La filière du camembert de Normandie est sous haute tension. Ses intervenants sont divisés sur un sujet majeur : faut-il supprimer du décret AOC l’obligation de travailler le lait cru ?
D’un côté, la coopérative Isigny Sainte-Mère et le groupe Lactalis (4 ateliers sur la zone AOC). Ces intervenants, les deux principaux de l’Appellation, ont annoncé tout récemment, à la suite de la parution dans la presse grand public (Le Journal du dimanche, 25 février 2007), leur intention d’abandonner l’AOC, si le cahier des charges n’était pas modifié par le retrait du critère « lait cru obligatoire ». Leur argumentaire repose sur le risque sanitaire.
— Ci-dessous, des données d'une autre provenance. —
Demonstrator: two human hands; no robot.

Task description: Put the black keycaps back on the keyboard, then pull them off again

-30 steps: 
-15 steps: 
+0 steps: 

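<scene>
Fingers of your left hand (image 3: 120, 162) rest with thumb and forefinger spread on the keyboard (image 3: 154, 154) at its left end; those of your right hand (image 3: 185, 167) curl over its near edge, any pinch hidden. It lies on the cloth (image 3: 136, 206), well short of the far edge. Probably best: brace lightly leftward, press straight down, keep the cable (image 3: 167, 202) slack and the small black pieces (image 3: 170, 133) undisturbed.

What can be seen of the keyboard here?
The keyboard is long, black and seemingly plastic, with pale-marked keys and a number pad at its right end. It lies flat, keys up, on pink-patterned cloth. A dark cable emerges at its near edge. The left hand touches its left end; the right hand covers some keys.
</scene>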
De l’autre, des producteurs fermement attachés au lait cru, pour qui une telle proposition n’a même pas lieu d’être soumise à l’Inao.
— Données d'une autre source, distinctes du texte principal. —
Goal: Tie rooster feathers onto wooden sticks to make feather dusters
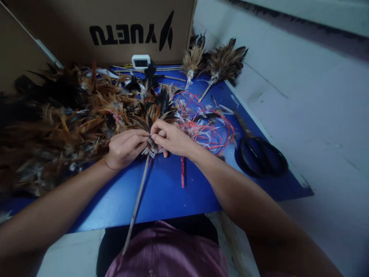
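Observation:
A feather duster (161, 104) of brown and black feathers lies in front of me, its thin wooden stick (136, 204) slanting down over the table edge toward my lap. Pale plastic string (152, 154) hangs in short ends around the neck, where the feathers meet the stick. My left hand (127, 146) pinches at this neck from the left, fingertips together. From the right, my right hand (170, 137) pinches at the same spot, thumb and forefinger almost touching the left fingertips. The exact strand between the fingertips is too small to make out.
Loose brown and black feathers (60, 127) heap over the left side of the blue table (167, 192). Red and white string (207, 129) tangles at right, near black-handled scissors (259, 154). Behind stand two feather dusters (226, 61), a small white digital display (141, 61) and a cardboard box (72, 34).

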Demonstrator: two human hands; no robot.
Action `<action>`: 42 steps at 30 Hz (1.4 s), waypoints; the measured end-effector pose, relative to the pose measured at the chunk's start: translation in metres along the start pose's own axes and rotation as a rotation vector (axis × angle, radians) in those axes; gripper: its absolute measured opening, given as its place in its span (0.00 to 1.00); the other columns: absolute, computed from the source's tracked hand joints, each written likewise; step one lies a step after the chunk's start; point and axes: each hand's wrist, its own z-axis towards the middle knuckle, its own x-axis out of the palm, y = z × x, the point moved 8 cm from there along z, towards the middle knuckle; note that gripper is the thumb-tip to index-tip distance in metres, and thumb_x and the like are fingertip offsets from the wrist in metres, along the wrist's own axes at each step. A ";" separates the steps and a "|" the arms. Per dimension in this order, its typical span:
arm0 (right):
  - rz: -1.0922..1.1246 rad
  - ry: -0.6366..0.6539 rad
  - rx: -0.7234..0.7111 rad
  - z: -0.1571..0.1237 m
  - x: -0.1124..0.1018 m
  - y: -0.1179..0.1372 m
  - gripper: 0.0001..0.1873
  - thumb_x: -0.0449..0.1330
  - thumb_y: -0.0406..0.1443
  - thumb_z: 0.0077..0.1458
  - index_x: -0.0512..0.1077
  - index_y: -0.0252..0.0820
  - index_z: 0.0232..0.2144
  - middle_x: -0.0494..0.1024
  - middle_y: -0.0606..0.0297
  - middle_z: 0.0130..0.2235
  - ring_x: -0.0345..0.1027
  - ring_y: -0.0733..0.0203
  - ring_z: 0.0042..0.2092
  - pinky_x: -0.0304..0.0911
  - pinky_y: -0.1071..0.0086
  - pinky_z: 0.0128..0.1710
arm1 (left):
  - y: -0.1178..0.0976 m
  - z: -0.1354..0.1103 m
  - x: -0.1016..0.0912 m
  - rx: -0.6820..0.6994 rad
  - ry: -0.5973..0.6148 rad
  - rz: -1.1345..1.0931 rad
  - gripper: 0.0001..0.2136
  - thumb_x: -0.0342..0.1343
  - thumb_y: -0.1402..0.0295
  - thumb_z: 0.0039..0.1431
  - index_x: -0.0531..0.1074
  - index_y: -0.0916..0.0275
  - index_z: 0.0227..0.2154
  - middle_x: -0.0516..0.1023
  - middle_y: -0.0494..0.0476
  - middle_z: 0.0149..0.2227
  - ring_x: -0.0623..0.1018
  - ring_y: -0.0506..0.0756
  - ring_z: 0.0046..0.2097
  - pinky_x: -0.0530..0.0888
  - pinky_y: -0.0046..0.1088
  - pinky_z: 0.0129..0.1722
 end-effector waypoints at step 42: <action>-0.370 -0.160 -0.171 -0.001 -0.020 0.019 0.06 0.51 0.31 0.53 0.67 0.40 0.32 0.69 0.69 0.29 0.58 0.68 0.29 0.51 0.73 0.32 | 0.002 -0.004 0.003 -0.006 0.007 0.007 0.03 0.60 0.76 0.53 0.72 0.62 0.29 0.82 0.55 0.34 0.81 0.51 0.35 0.77 0.24 0.35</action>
Au cœur des débats, plusieurs enjeux essentiels pour les AOC en général : le lait cru est-il suffisamment sûr ? L’AOC doit-elle être réservée aux « petits » producteurs, pour qui le suivi qualité des éleveurs est plus aisé ? Faut-il faire preuve de pragmatisme en officialisant des pratiques (thermisation notamment) régulièrement reconnues par certains producteurs en « lait cru » ? Ou faut-il valoriser l’important travail d’hygiène accompli depuis plusieurs années, et rappeler que les laits thermisés, microfiltrés ou pasteurisés ne garantissent jamais le risque zéro ? Les consommateurs figurent bien évidemment en ligne de mire : le risque est qu’ils ne retiennent globalement de l’affaire que le « danger » potentiel de consommer un camembert ou un fromage au lait cru.